What is Passive Income?
Believe it or not, passive income isn’t simply a buzzword or means of retiring early: the Internal Revenue Service distinguishes three kinds of income by defining income as active income (e.g., job income), passive income (e.g., affiliate marketing), and portfolio income (e.g., interest and dividends).
Some forms of passive income will require some initial effort, like getting a rental property or online blog up and running, but be self-sustaining at a certain point and help you to earn passive income consistently every month.
Two Distinct Types of Passive Income
The Internal Revenue service says that passive income can come from two, admittedly, broad sources: rental properties or a business in which one does not actively participate in the day-to-day operations. The latter is especially open-ended and can include selling information products and peer-to-peer lending.
If you already have some cash saved up or money that you’ve earned from a business, then you might want to explore the possibility of consistent monthly returns in the form of passive income from rental properties.
The upside to passive income from rental properties is that there’s a very consistent return from one month to the next. The downside is that rental properties can straddle the fence of being passive income in the sense that some properties require active management and occasional maintenance.
The solution is to pick a property that shouldn’t need much maintenance for the next few years and selecting a property in a low-tax area. Another thing that you can do to increase your returns and lower your involvement is hire a property manager to take over control of the day-to-day operations of the property that you choose to invest in.
Consider hiring a real estate agent with experience in the area to connect you with a property that’s squarely within a thriving area.
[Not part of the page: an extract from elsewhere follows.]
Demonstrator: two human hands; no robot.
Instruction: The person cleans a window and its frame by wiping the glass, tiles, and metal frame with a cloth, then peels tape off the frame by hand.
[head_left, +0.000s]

The more than the area thrives, the more that you’ll have potential buyers to snatch up the apartments or condos and help you with generating passive income.
A real estate agent can also clue you into developing issues about a particular property – e.g., escalating property tax or gentrification that may put you in touch with a different set of future renters. For more control, consider steering clear of a real estate investment trust. You’ll have more passive income by independently trailblazing your own course.
Sell an Information Product
An information product could be an online course or, more commonly, an app or e-book that you can host on your e-commerce website for years to come. There’s a lot of effort required upfront with course creation, but if you have something to say then you might want to consider hosting your content on a website like Coursera or Udemy. There’s an element of actually edifying whole communities in their learning process if you go this route.
This is a passive income option similar to the rental property route insofar as you’ll need some initial capital to make this idea work. Peer-to-peer lending is essentially as it sounds – a personal loan between you and an eligible borrower intermediated by a third-party website like LendingClub.com.
You can make this idea generate serious passive income by spreading around your risk and generating interest on multiple loans. Just make sure that you vet potential borrowers on a website like Prosper.com by scrutinizing the potential borrower’s history with the website. Too many defaults is a red flag. You might want to think twice about extending an unsecured loan to such a borrower.
Why Doesn’t Everyone Do This?
Why doesn’t everyone generate passive income? Most people assume that it will take more work than it does. While passive income could requite initial capital (e.g., rental properties) or effort on your part (e.g., creating a blog), the amount of subsequent effort can be minimal if, for instance, you employ a property manager or hire a digital marketing company.